Depuis le début de l’année, l’administration fiscale dispose du pouvoir d’auditionner des personnes – autres que le contribuable – susceptibles de fournir des informations utiles à la lutte contre l’évasion fiscale internationale. La loi étant peu précise, cette nouvelle procédure soulève de nombreuses interrogations.
Par Xavier Daluzeau, avocat associé, CMS Bureau Francis Lefebvre
1. Description de la procédure
La loi de finances rectificative pour 2016 (loi n° 2016-1918 du 29 décembre 2016, art. 19) a instauré au profit de l’administration le pouvoir d’auditionner des personnes – autres que le contribuable – susceptibles de fournir des informations utiles à la lutte contre la fraude ou l’évasion fiscale internationale. Cette nouvelle procédure est codifiée à l’article L. 10-0 AB du Livre des procédures fiscales («LPF»). A ce jour, ses conditions et modalités de mise en œuvre n’ont pas été commentées par l’administration fiscale.
L’administration ne peut user de cette procédure que pour rechercher des manquements aux règles relatives à :
– la résidence fiscale des personnes physiques (article 4 B du Code général des impôts, «CGI») ;
– la déductibilité des commissions versées à un fonctionnaire étranger afin d’obtenir ou conserver un marché (article 39-2 bis du CGI) ;
– les prix des transactions intragroupes internationales («prix de transfert», article 57 du CGI) ;
– les participations détenues par des personnes physiques dans des sociétés financières étrangères soumises à un régime fiscal privilégié (article 123 bis du CGI) ;
– les rémunérations de prestations réalisées en France versées à des sociétés étrangères (article 155 A du CGI) ;
– les règles de territorialité en matière d’impôt sur les sociétés (article 209 du CGI) ;
– les participations détenues dans des entreprises étrangères soumises à un régime fiscal privilégié (article 209 B du CGI) ;
– la déductibilité de certaines sommes payées à un bénéficiaire soumis à un régime fiscal privilégié (article 238 A du CGI).

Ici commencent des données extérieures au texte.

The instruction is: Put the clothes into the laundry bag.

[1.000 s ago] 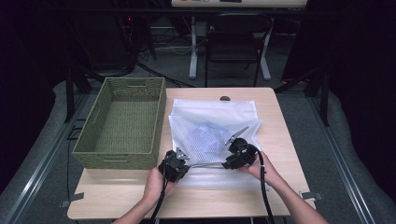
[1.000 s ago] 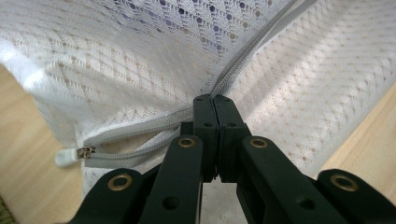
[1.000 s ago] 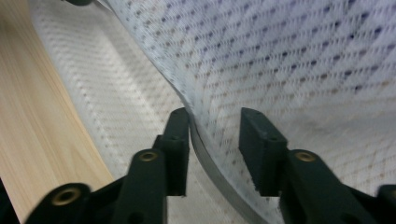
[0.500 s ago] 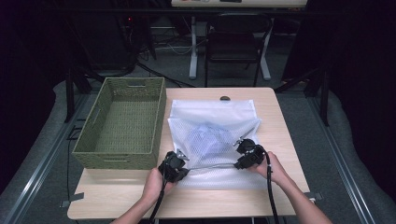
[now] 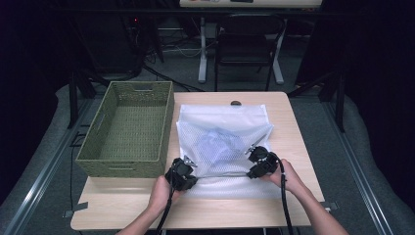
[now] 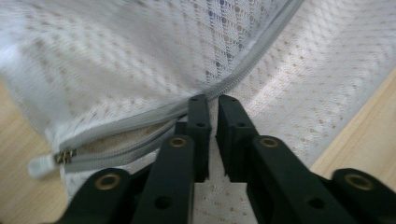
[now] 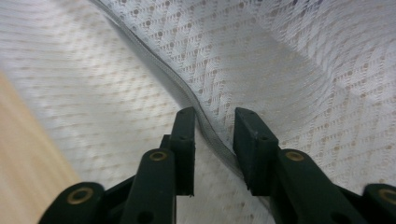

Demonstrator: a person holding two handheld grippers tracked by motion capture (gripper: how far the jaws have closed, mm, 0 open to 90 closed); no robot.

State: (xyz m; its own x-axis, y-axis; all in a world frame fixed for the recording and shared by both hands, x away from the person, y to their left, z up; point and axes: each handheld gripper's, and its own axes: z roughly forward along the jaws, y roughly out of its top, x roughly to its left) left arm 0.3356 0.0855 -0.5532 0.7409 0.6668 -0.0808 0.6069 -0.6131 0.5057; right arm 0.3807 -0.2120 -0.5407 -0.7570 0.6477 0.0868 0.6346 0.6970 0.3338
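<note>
High view: right tool (image 5: 254, 160) slid right along zipper (image 5: 220, 174).

A light wooden table (image 5: 293, 127) stands on a grey floor (image 5: 357, 161) in a dim room, lit from above while the surroundings fall into near-black. Beyond the table's far edge stands a dark chair (image 5: 249, 46), and just left of the chair a white desk leg (image 5: 202, 49) rises to a pale desktop. Cables (image 5: 166, 49) trail over the floor left of that leg.
</note>
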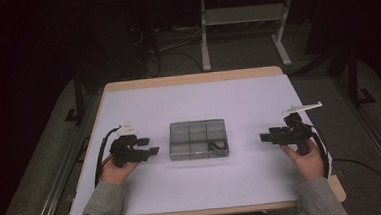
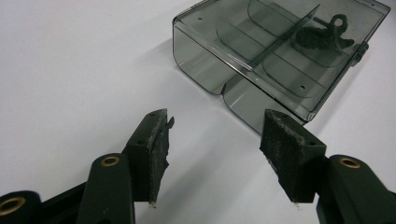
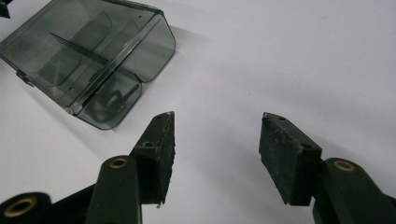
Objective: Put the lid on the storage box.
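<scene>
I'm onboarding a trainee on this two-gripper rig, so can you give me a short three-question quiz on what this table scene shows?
1. True or false: the left gripper is clamped on the clear compartment box.
2. Which compartment holds the small dark item? A) far left B) near right C) far middle
3. Fill in: the box lies ____ the left gripper and the right gripper.

Key
1. False: its jaws stand open over the white table cover, apart from the box.
2. B.
3. Between.
</scene>
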The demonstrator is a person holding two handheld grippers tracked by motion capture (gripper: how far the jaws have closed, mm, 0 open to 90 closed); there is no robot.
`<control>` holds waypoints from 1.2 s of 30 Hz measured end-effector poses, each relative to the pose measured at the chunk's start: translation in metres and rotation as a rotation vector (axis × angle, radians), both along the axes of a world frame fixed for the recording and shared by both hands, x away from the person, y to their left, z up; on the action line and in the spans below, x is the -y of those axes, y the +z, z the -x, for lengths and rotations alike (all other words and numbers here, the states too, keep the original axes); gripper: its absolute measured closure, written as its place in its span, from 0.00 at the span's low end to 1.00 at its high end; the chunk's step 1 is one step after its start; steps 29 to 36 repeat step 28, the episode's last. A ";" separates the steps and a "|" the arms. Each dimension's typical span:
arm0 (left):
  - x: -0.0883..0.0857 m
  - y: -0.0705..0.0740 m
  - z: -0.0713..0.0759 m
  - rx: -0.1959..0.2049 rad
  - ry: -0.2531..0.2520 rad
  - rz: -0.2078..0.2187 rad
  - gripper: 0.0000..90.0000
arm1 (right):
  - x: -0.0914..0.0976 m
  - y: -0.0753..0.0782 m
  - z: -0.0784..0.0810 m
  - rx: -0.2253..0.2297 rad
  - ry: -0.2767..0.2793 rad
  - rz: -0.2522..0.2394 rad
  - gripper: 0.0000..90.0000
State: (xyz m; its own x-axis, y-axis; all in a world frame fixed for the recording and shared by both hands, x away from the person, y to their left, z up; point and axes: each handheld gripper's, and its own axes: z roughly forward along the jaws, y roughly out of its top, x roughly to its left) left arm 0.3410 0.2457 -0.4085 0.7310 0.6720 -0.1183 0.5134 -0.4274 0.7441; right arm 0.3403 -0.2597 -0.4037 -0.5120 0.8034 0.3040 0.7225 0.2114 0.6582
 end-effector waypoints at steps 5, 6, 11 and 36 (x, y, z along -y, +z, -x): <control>-0.001 0.000 0.000 0.003 -0.008 -0.008 0.46 | 0.003 -0.003 0.000 -0.002 -0.009 0.006 0.50; -0.001 0.000 0.000 -0.002 -0.004 -0.003 0.46 | 0.004 -0.003 0.000 -0.007 -0.013 0.008 0.50; -0.001 -0.001 0.000 -0.011 0.001 -0.001 0.45 | 0.008 -0.007 -0.001 -0.018 -0.020 0.005 0.49; 0.001 -0.005 -0.003 -0.024 -0.004 -0.010 0.40 | 0.022 -0.010 0.001 -0.007 -0.040 -0.011 0.48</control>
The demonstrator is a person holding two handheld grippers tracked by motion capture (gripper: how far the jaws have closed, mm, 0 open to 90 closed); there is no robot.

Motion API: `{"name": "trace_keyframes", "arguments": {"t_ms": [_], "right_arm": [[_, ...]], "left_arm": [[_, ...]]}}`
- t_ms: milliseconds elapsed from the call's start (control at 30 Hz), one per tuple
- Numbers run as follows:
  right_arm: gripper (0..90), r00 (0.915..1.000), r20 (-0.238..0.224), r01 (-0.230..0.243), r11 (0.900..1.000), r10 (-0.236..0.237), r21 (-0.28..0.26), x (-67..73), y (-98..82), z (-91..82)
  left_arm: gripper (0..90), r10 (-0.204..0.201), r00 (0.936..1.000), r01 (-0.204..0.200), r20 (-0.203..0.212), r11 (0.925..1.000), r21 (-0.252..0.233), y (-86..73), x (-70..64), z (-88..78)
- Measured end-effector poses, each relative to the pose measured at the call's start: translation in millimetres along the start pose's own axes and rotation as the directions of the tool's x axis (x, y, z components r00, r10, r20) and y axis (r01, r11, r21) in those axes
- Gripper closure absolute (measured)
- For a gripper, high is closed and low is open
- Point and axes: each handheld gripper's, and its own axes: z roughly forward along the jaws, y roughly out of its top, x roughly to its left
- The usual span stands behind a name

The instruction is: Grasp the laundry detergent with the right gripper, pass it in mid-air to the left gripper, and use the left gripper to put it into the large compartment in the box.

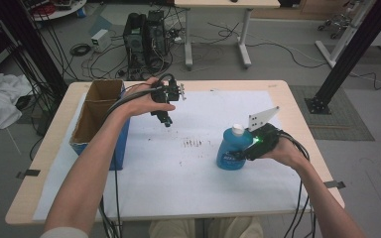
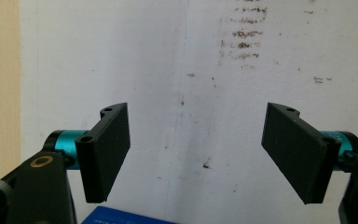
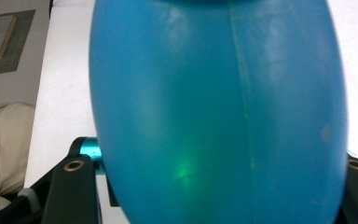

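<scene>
From above, the blue bottle (image 1: 233, 150) with the white cap stands upright on the white sheet (image 1: 188, 183) that covers the table (image 1: 297, 106), off to the right of the smudgy brown marks (image 1: 193, 143) in the middle of the sheet. The right gripper (image 1: 238, 153) comes in from the bottle's right side and its jaws sit around the lower body of the bottle, so it looks grasped. The left gripper (image 1: 167, 122) hangs in the air up and left of the bottle, pointing down, well apart from it and just right of the cardboard box (image 1: 96, 116).

Left gripper view: the left gripper (image 2: 196, 154) has both black jaws spread wide with nothing between them, just the white sheet (image 2: 121, 56) and the brown marks (image 2: 242, 35) below.

Right gripper view: the blue bottle (image 3: 219, 107) is right up against the camera, sitting between the jaws. The jaws themselves are mostly hidden behind it, so the actual contact isn't visible here.
</scene>
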Motion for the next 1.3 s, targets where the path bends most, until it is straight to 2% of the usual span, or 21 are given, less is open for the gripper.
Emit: {"name": "trace_keyframes", "arguments": {"t_ms": [133, 167, 200, 233, 333, 367, 400, 567, 667, 767, 900, 967, 1000, 1033, 1067, 1100, 1133, 1167, 1233, 1267, 1300], "right_arm": [[38.8, 0.9999, -0.015, 0.003, 1.0, -0.003, -0.018, -2.0, -2.4, 2.7], [39.9, 1.0, -0.001, 0.004, 1.0, -0.004, -0.01, -0.9, -1.2, 0.3], [40.3, 0.9997, -0.024, 0.01, 1.0, -0.011, -0.021, -1.9, -3.3, 4.9], [40.5, 0.9999, -0.007, 0.007, 1.0, -0.007, -0.014, -1.2, -1.7, 1.1], [41.1, 0.9997, -0.022, 0.011, 1.0, -0.011, -0.021, -1.9, -3.4, 5.1], [41.3, 1.0, -0.005, 0.002, 1.0, -0.002, -0.011, -0.8, -1.6, 0.8], [41.6, 0.9995, -0.03, 0.007, 0.999, -0.008, -0.032, -3.0, -4.4, 4.8], [43.0, 0.9996, -0.027, 0.002, 1.0, -0.003, -0.021, -1.9, -2.9, 3.7], [43.2, 0.9996, -0.027, 0.008, 0.999, -0.009, -0.035, -2.8, -4.5, 4.7], [43.4, 0.9998, -0.021, 0.008, 0.999, -0.009, -0.033, -1.9, -3.7, 4.7], [43.5, 0.9998, -0.019, 0.003, 0.999, -0.004, -0.033, -1.5, -2.5, 4.8], [43.5, 0.9999, -0.012, 0.007, 0.999, -0.007, -0.035, -1.1, -1.3, 4.4], [43.5, 0.9999, -0.012, 0.007, 0.999, -0.007, -0.035, -1.1, -1.3, 4.4], [43.5, 0.9997, -0.017, 0.016, 0.999, -0.016, -0.035, 0.4, 6.7, 0.3], [43.5, 0.9996, -0.019, 0.018, 0.999, -0.019, -0.035, 0.3, 8.0, -0.2], [43.5, 0.9996, -0.019, 0.018, 0.999, -0.019, -0.035, 0.3, 8.0, -0.2], [43.5, 0.9998, -0.021, 0.004, 0.999, -0.004, -0.032, -1.5, -3.3, 4.8], [43.5, 0.9991, -0.023, 0.035, 0.999, -0.036, -0.036, 1.5, 17.0, -3.0], [43.5, 0.9999, -0.012, 0.007, 0.999, -0.008, -0.034, -1.0, -1.0, 4.3], [43.5, 0.9995, -0.03, 0.011, 0.999, -0.012, -0.032, -3.3, -4.6, 4.6], [43.5, 0.9981, -0.034, 0.05, 0.998, -0.051, -0.033, 2.3, 27.3, -5.5]], "left_arm": [[23.7, 0.0, 1.0, 0.0, -0.006, 1.0, -0.003, -0.9, -0.1, -0.5], [23.7, 0.005, 0.9999, -0.005, -0.01, 0.9999, -0.013, -0.5, -1.7, -2.3], [23.7, 0.003, 1.0, -0.003, -0.005, 1.0, -0.006, -0.7, -0.3, -1.1], [23.7, 0.006, 0.9999, -0.006, -0.01, 0.9999, -0.014, -0.7, -1.8, -3.1], [23.7, 0.003, 1.0, -0.003, -0.004, 1.0, -0.003, -0.7, -0.2, -1.2], [23.7, 0.007, 0.9999, -0.007, -0.012, 0.9996, -0.026, -2.0, -2.0, -5.4], [23.7, 0.004, 0.9999, -0.004, -0.011, 0.9996, -0.027, -2.1, -2.2, -5.9], [23.7, 0.007, 0.9999, -0.007, -0.008, 0.9999, -0.01, -0.2, -1.3, -2.1], [23.7, 0.005, 0.9999, -0.005, -0.013, 0.9986, -0.053, -1.0, -6.1, -11.8], [23.7, 0.006, 0.9999, -0.007, -0.014, 0.9993, -0.037, -2.1, -4.0, -8.7], [23.7, 0.009, 0.9999, -0.009, -0.011, 0.9976, -0.068, 1.0, -9.1, -18.6], [23.7, -0.001, 0.9999, 0.0, -0.012, 0.9949, -0.101, 2.7, -12.3, -33.9], [23.7, -0.001, 0.9999, 0.0, -0.012, 0.9949, -0.101, 2.7, -12.3, -33.9], [23.7, -0.003, 1.0, 0.002, -0.007, 0.9919, -0.127, 3.8, -14.3, -45.0], [23.7, 0.008, 0.9999, -0.008, -0.011, 0.9977, -0.067, 0.6, -8.7, -16.9], [23.7, 0.008, 0.9999, -0.008, -0.011, 0.9977, -0.067, 0.6, -8.7, -16.9], [23.7, -0.003, 1.0, 0.003, 0.0, 0.9902, -0.139, 4.7, -15.9, -49.9], [23.7, -0.003, 1.0, 0.003, -0.003, 0.9909, -0.135, 4.3, -15.1, -48.1], [23.7, 0.004, 0.9999, -0.004, -0.013, 0.9996, -0.029, -2.3, -2.4, -6.1], [23.7, 0.004, 0.9999, -0.004, -0.013, 0.9996, -0.029, -2.3, -2.4, -6.1], [23.7, 0.04, 0.9979, -0.03, 0.05, 0.9804, -0.195, 18.9, -32.6, -73.8]]}}
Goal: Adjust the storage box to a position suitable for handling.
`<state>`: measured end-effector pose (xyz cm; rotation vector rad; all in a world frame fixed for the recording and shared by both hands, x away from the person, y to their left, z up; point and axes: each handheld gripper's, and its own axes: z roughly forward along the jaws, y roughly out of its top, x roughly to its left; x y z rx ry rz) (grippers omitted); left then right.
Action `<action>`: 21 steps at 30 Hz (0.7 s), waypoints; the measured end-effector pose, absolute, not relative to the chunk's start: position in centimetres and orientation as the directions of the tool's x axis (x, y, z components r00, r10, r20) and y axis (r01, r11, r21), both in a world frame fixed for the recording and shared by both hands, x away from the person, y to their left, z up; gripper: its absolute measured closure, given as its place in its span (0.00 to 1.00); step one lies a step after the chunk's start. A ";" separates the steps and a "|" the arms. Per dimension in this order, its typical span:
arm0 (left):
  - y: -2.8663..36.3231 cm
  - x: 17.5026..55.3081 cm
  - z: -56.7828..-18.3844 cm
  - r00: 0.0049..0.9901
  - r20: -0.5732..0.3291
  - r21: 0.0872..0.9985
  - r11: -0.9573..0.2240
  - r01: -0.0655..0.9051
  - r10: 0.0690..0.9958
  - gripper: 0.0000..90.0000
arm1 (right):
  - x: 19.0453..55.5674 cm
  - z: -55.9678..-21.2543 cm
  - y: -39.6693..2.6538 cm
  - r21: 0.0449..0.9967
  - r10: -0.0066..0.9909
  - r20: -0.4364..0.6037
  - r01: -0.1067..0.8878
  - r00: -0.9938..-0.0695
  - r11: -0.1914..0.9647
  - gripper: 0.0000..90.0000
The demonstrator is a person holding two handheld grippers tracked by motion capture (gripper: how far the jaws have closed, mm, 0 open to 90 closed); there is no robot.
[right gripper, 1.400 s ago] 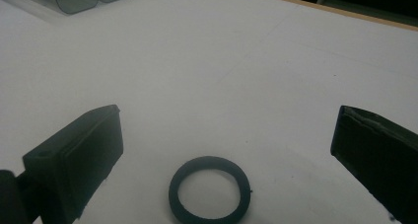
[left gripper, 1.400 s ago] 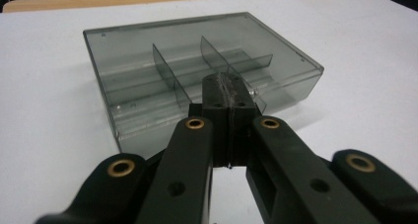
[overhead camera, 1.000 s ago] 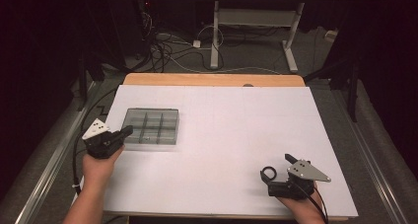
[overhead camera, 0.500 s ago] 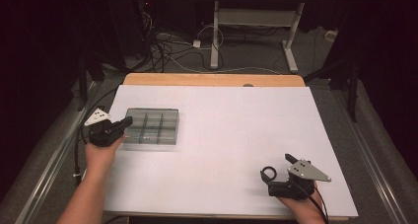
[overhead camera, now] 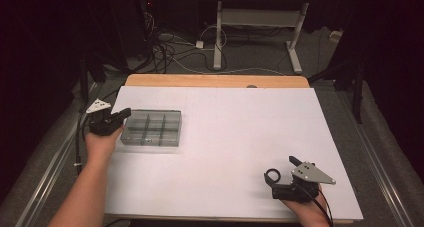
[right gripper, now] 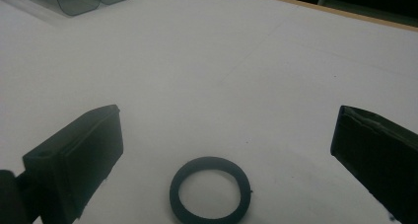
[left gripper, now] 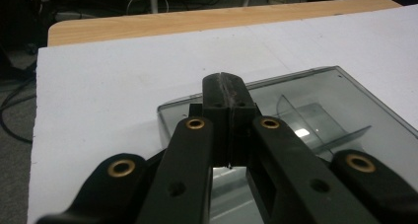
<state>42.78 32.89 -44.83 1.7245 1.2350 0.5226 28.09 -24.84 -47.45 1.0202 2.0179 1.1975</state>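
Left gripper [overhead camera: 123, 115]: jaws closed together, empty, tips over the left end of the clear divided box [overhead camera: 152, 128], hiding part of its lid. The box sits near the table's [overhead camera: 225, 152] left edge. Right gripper [overhead camera: 280, 173]: jaws wide apart, flanking the black ring [right gripper: 210, 189] near the front edge. The white surface between them is open. Dark room behind, with cables on the floor.

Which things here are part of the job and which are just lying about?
Part of the job:
- clear grey plastic compartment box, under the shut left tool
- small black ring, lying flat between the open right tool's jaws

Just lying about:
- white metal table frame on the floor
- tangled floor cables
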 end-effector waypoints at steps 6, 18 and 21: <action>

L’audition peut concerner toute personne, sauf le contribuable susceptible d’être l’auteur de l’un des manquements ci-dessus. Si la loi est peu précise sur l’identité des personnes pouvant être auditionnées, les travaux parlementaires laissent présager une liste étendue, puisqu’ils mentionnent les «clients, fournisseurs, intermédiaires, comptables, salariés, ex-salariés ou même prestataires extérieurs1». Comme la loi prévoit que la personne entendue peut demander le concours d’un interprète, il peut s’agir d’une personne étrangère.
La demande d’audition par un agent de l’administration fiscale doit être reçue ou être remise à la personne au moins huit jours avant la date de l’audition proposée et préciser l’objet de l’audition. Elle indique également la possibilité pour la personne de refuser d’être entendue.
L’audition a lieu dans les locaux de l’administration ou, à la demande de la personne auditionnée, dans d’autres locaux, à l’exclusion des locaux à usage d’habitation (même si ces locaux sont eux-mêmes situés dans des locaux à usage professionnel).